445 P.3d 446
Utah2019Background
- Whitaker Construction was installing a pipeline in a public park (Kays Creek Parkway) and posted a “Trail Closed Ahead” sign and orange netting across a paved public trail to deter access.
- The orange netting was repeatedly removed by members of the public and Whitaker replaced it frequently; the netting served mainly as a visual barrier.
- Julie Coburn encountered the netting lying across the trail a few inches off the ground; she acknowledged seeing it as a hazard but chose to step over it, tripped, and was injured.
- Coburn sued Whitaker for negligence; Whitaker moved for summary judgment arguing the open-and-obvious danger rule (Restatement (Second) of Torts §§ 343, 343A) barred a duty to warn.
- The district court granted summary judgment for Whitaker; the Utah Court of Appeals affirmed by Rule 31 order without opinion, and the Utah Supreme Court granted certiorari on several issues.

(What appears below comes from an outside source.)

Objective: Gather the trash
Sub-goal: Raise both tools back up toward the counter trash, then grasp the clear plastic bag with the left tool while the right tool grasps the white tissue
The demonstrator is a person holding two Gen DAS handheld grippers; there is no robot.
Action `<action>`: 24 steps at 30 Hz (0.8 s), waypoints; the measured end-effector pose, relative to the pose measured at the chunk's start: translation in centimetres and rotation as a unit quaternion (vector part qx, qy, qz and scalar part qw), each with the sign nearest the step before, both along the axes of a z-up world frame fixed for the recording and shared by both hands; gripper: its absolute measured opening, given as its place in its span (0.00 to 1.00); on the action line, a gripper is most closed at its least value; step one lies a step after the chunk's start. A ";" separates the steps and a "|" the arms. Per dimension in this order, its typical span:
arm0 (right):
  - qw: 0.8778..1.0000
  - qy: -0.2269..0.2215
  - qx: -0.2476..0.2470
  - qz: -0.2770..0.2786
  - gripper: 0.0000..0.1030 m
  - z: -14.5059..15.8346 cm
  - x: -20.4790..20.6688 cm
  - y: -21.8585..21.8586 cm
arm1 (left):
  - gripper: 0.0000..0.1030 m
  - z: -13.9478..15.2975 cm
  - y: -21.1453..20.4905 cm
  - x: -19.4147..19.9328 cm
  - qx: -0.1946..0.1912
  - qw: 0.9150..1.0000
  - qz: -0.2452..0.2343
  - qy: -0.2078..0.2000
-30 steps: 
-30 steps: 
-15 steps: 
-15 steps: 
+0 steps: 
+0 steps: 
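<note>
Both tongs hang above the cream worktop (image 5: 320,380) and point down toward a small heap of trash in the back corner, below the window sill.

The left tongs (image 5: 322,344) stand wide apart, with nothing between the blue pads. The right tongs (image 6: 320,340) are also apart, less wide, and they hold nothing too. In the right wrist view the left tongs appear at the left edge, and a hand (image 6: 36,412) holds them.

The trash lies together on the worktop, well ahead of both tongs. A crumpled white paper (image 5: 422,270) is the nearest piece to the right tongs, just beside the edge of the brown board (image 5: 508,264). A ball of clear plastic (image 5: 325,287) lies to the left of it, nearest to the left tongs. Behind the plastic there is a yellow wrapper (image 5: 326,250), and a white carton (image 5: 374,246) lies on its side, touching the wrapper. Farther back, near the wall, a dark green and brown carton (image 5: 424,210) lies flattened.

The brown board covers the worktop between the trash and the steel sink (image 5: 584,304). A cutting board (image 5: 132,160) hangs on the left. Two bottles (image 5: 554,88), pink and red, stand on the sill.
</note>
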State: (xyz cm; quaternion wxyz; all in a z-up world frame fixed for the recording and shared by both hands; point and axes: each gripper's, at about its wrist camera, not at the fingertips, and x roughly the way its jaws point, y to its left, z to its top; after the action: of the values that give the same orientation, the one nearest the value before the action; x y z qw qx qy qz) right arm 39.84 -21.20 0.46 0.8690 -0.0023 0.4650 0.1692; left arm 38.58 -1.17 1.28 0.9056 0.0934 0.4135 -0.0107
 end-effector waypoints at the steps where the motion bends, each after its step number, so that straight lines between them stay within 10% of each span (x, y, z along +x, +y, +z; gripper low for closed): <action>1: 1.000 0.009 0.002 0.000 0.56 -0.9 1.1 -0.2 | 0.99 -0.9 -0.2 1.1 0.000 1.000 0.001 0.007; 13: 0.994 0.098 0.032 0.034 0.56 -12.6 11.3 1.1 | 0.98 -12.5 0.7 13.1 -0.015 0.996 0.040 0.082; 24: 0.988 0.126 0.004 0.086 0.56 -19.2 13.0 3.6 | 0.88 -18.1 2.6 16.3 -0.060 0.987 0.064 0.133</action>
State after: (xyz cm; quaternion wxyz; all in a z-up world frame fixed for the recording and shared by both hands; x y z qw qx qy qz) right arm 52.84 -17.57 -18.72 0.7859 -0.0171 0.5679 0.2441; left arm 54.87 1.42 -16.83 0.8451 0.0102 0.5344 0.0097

- The Utah Supreme Court (1) declined to address whether the Court of Appeals erred in issuing a Rule 31 order because Coburn did not preserve that argument in her certiorari petition, (2) declined to overrule Hale v. Beckstead and abandon the open-and-obvious rule, and (3) affirmed summary judgment for Whitaker under the open-and-obvious rule.
Issues
| Issue | Plaintiff's Argument | Defendant's Argument | Held |
|---|---|---|---|
| Whether the Court of Appeals erred by issuing a Rule 31 order without explanation | Coburn contended the Rule 31 order should be challenged (she sought review) | Whitaker relied on the Court of Appeals’ disposition | Court: Not reached — Coburn failed to preserve/raise this issue adequately in her certiorari petition |
| Whether Utah should abandon the open-and-obvious danger rule (Secs. 343/343A Restatement Second) | Coburn urged replacing it with Restatement (Third) approach, arguing the old rule can bar recovery and is ill-suited to comparative fault | Whitaker defended Hale and the Second Restatement rule as settled, workable precedent | Court: Declined to overturn Hale; Coburn failed to meet burden to rework precedent |
| Whether Whitaker owed a duty under the open-and-obvious rule given the public nature of the trail | Coburn argued public ownership heightens foreseeability and Whitaker should have anticipated harm despite obviousness | Whitaker argued the netting posed a non-extreme, open-and-obvious hazard with safe alternatives (stepping over or walking around) so no duty existed | Court: Held Whitaker owed no duty; danger was open and obvious, not extreme, and a reasonable alternative existed |
| Proper disposition if rule changed | Coburn argued for different rule and remand under Restatement (Third) approach | Whitaker argued existing rule controls | Court: Not reached — because court declined to change the rule it affirmed summary judgment under current law |
Key Cases Cited
- Hale v. Beckstead, 116 P.3d 263 (Utah 2005) (adopts the open-and-obvious danger rule from Restatement (Second) to define landowner duty to invitees)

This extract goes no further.